Adele Van Heerden continues to dedicate herself to the interplay between light, water and natural life, as she celebrates the freedom that comes with a healing body and the ceremonial act of swimming.
Van Heerden’s adventurousness is rewarded with the sensations that accompany the disintegration of the real and imagined boundaries between human and waterbodies. Audiences join Van Heerden by the riverbed, where rushing water flushes the river’s veins and Alluvial matter sets the scene for the artist’s latest solo exhibition. Here, there are rich soils, an earthier palette, and an investigation into a river’s teachings on time.
The channel of water carries and collects the fertile sediment, that feeds the aquatic environment’s soil. These minerals have an effect not just on the colour of the water, but its inhabitants, too, and these varying combinations mark moments in time to the observer. Van Heerden is expanding her palette as she learns the languages of new waterways, enjoying being in the presence of the power of a river. “I feel like more of myself, and more myself. It’s a simple feeling of fullness, plentitude and satisfaction. It’s pure, intense and honest. The feeling of being alive and experiencing one’s own presence in harmony with the world,” she explains.
Moving away from urbanised environments that engage with bodies of water on the city’s coastlines, the artist’s focus has moved towards a metaphorical space rather than a specific, physical location. Turning her gaze onto rivers and their symbolic and subconscious provocations, Van Heerden finds new moments of connection to encapsulate as she traverses the Cederberg mountains, where ancient formations rest 200 kilometres outside of Cape Town. In Alluvial, a growing cast of bodies join the artist in the multitoned waters. Fish, Frogs and Waterbirds. The Clanwilliam Yellowfish joins the list of the artist’s rare subjects, the story of the creature’s resilience having great significance for the artist as it mirrors her own journey of physical healing. In the Olifants-Doring waters, the Clanwilliam Yellowfish’s habitat was restored and following their rehabilitation and reintroduction, there is now a thriving school of fish years after the intervention.
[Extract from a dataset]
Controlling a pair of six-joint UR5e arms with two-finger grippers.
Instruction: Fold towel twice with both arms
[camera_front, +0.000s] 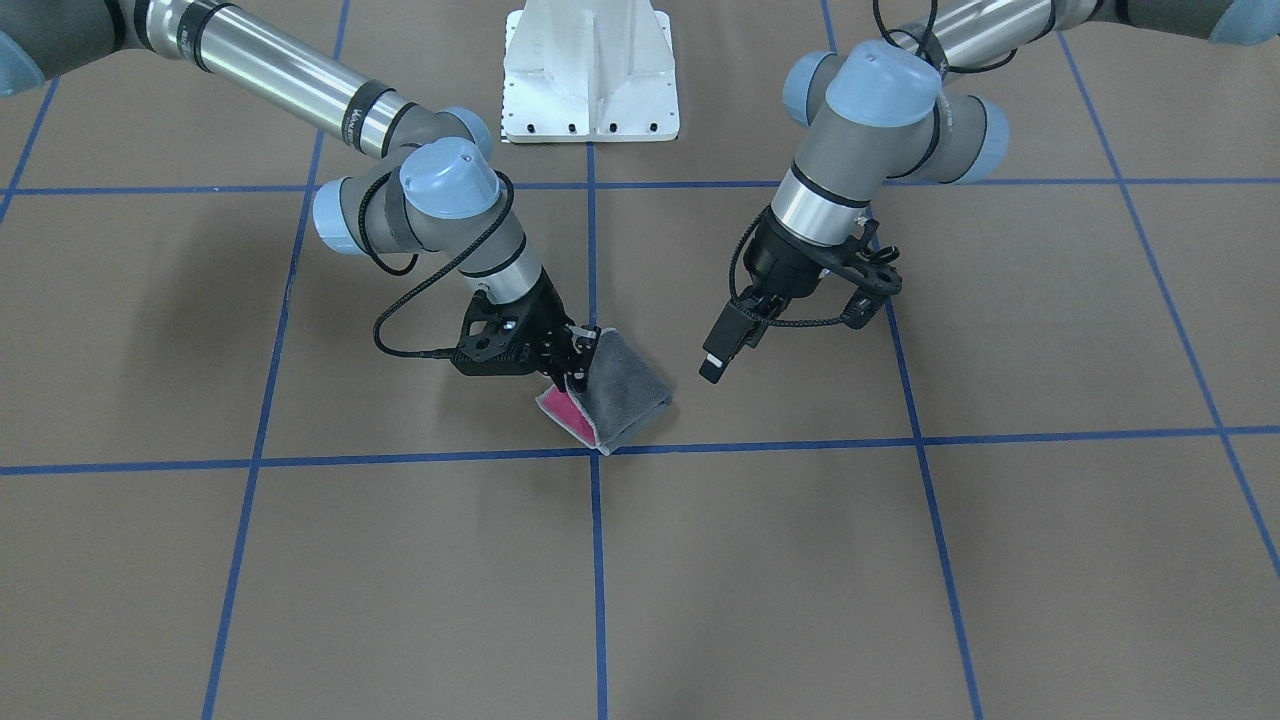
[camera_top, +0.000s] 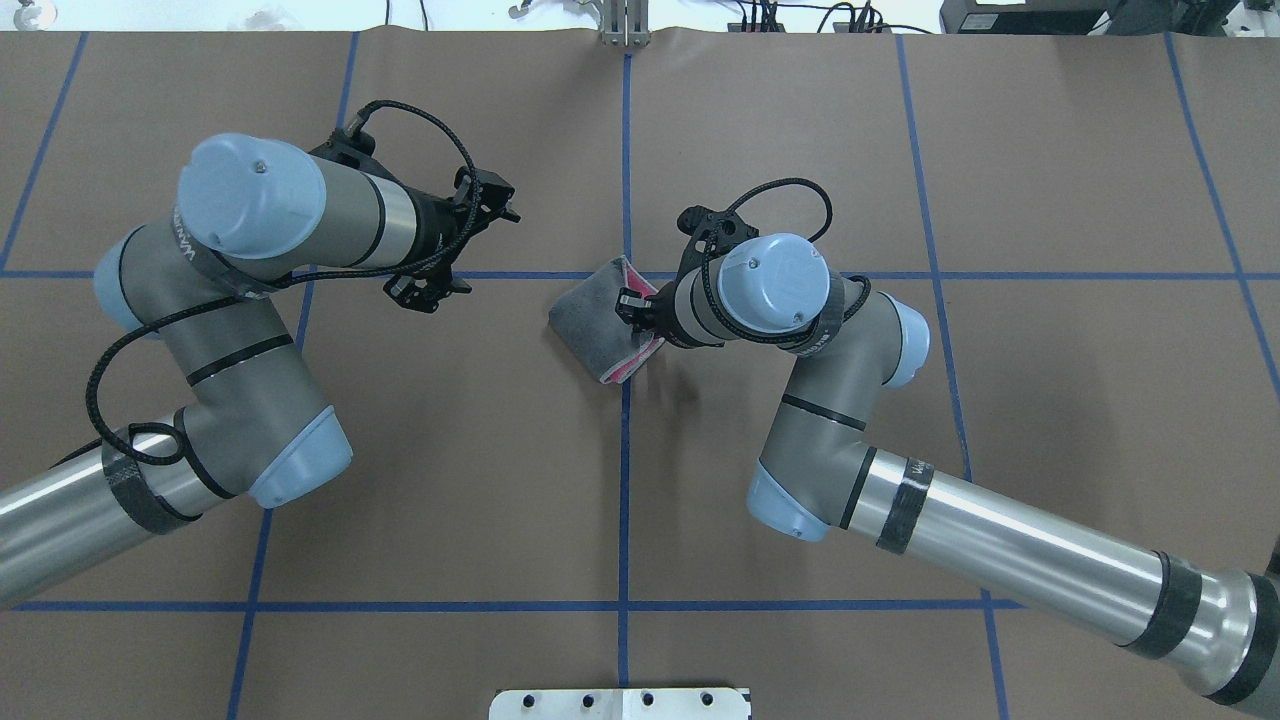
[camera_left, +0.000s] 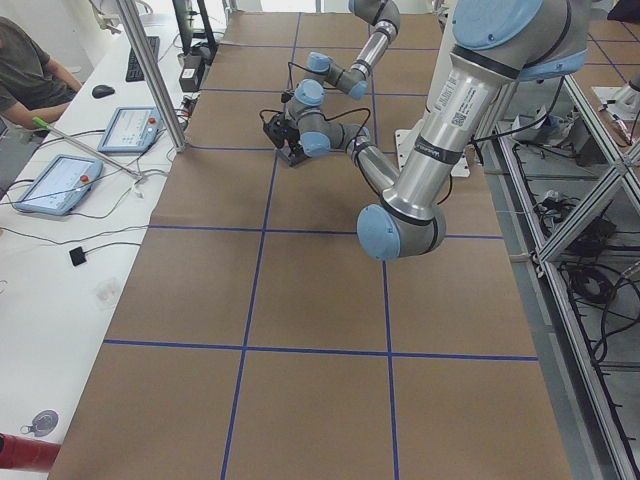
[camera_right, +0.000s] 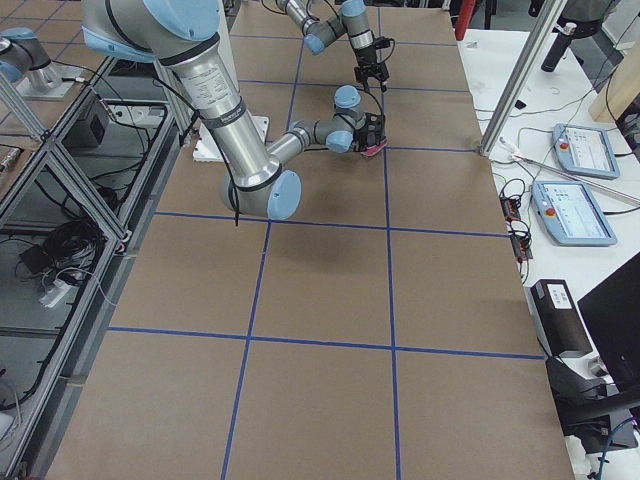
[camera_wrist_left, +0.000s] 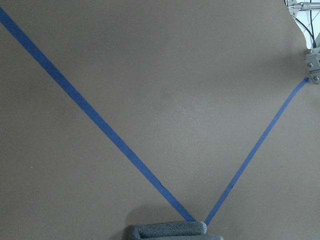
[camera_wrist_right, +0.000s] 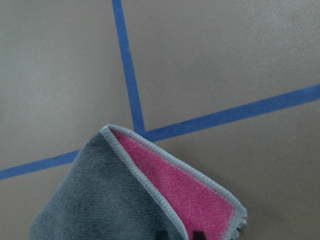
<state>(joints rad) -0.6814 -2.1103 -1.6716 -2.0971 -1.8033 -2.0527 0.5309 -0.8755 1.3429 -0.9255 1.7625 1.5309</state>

The artist is able to bear witness as she is now able to partake in hiking once again, a beloved pastime.
Always attuned to the surface of the water, Van Heerden’s abstractive approach to boundaries and bodies would liken this barrier to the river’s own skin.
The artist’s creative practice is discretely defined by an amorphous understanding of the ‘waterbody’. There, with the dazzle of specular reflection’s dancing, the artist reconsiders the distinctions made between internal and external landscapes with pastel, gouache and aerosol on her preferred canvas of architectural film paper. Each series of artworks brings Van Heerden closer not only to herself, but to a greater and deeper sense of knowing that recalibrates her perspective. What can seem as simple as a ‘trick of light’, can in fact lead one, through curiosity and witness, to profound revelations.